* _What needs to be done_
Leave no line out; reproduce the listing exactly.

* _Data shown_
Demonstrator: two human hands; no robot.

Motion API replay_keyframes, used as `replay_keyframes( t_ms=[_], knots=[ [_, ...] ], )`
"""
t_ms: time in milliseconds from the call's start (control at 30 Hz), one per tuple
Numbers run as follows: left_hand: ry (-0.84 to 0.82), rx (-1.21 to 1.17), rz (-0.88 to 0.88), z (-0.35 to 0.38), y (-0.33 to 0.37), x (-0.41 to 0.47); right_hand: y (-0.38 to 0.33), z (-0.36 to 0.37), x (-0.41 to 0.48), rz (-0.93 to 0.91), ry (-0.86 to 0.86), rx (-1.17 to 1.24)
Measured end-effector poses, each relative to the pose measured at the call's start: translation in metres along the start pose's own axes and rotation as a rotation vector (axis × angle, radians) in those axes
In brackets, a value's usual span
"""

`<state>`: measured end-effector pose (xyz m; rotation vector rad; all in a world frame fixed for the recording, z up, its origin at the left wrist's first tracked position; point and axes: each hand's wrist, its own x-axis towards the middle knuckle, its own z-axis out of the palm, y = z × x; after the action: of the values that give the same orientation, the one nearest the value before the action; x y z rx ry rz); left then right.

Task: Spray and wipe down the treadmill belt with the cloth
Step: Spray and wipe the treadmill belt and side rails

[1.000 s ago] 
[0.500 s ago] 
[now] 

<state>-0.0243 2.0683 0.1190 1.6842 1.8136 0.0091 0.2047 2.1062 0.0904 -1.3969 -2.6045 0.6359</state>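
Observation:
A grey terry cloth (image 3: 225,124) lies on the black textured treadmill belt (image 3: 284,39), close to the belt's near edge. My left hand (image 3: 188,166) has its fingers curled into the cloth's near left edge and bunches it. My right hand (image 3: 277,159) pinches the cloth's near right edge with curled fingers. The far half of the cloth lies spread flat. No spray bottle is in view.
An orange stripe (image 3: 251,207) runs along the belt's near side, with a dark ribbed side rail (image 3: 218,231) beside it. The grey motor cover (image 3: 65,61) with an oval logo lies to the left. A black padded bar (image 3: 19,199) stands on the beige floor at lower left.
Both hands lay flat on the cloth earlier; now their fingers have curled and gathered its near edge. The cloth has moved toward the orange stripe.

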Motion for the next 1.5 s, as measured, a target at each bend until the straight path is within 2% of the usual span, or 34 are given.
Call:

* _Problem solution_
Demonstrator: two human hands; no robot.

Motion API replay_keyframes, used as `replay_keyframes( t_ms=[_], knots=[ [_, ...] ], )`
"""
t_ms: time in milliseconds from the call's start (control at 30 Hz), one per tuple
Numbers run as follows: left_hand: ry (-0.84 to 0.82), rx (-1.21 to 1.17), rz (-0.88 to 0.88), z (-0.35 to 0.38), y (-0.33 to 0.37), x (-0.41 to 0.47); right_hand: y (-0.38 to 0.33), z (-0.36 to 0.37), x (-0.41 to 0.48), rz (-0.93 to 0.91), ry (-0.86 to 0.86), rx (-1.17 to 1.24)
Measured end-effector poses, each relative to the pose measured at the call's start: translation in metres along the start pose's own axes and rotation as a rotation vector (axis × angle, radians) in those axes
In brackets, a value's usual span
"""

`<state>`: measured end-effector pose (xyz m; rotation vector rad; all in a world frame fixed for the recording, z up, its origin at the left wrist's first tracked position; point and axes: each hand's wrist, its own x-axis towards the middle knuckle, its own z-axis out of the palm, y = z × x; after the action: of the values that give the same orientation, the one nearest the value before the action; x y z rx ry rz); left then right.

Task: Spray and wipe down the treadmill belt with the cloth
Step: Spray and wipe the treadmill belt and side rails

[1.000 s ago] 
[0.500 s ago] 
[now] 

<state>-0.0243 2.0683 0.1190 1.6842 1.8136 0.0091 0.2047 2.1062 0.0904 -1.3969 -2.6045 0.6359</state>
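Observation:
A grey terry cloth (image 3: 225,124) lies on the black textured treadmill belt (image 3: 284,39), close to the belt's near edge. My left hand (image 3: 188,166) has its fingers curled into the cloth's near left edge and bunches it. My right hand (image 3: 277,159) pinches the cloth's near right edge with curled fingers. The far half of the cloth lies spread flat. No spray bottle is in view.
An orange stripe (image 3: 251,207) runs along the belt's near side, with a dark ribbed side rail (image 3: 218,231) beside it. The grey motor cover (image 3: 65,61) with an oval logo lies to the left. A black padded bar (image 3: 19,199) stands on the beige floor at lower left.
Both hands lay flat on the cloth earlier; now their fingers have curled and gathered its near edge. The cloth has moved toward the orange stripe.
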
Motion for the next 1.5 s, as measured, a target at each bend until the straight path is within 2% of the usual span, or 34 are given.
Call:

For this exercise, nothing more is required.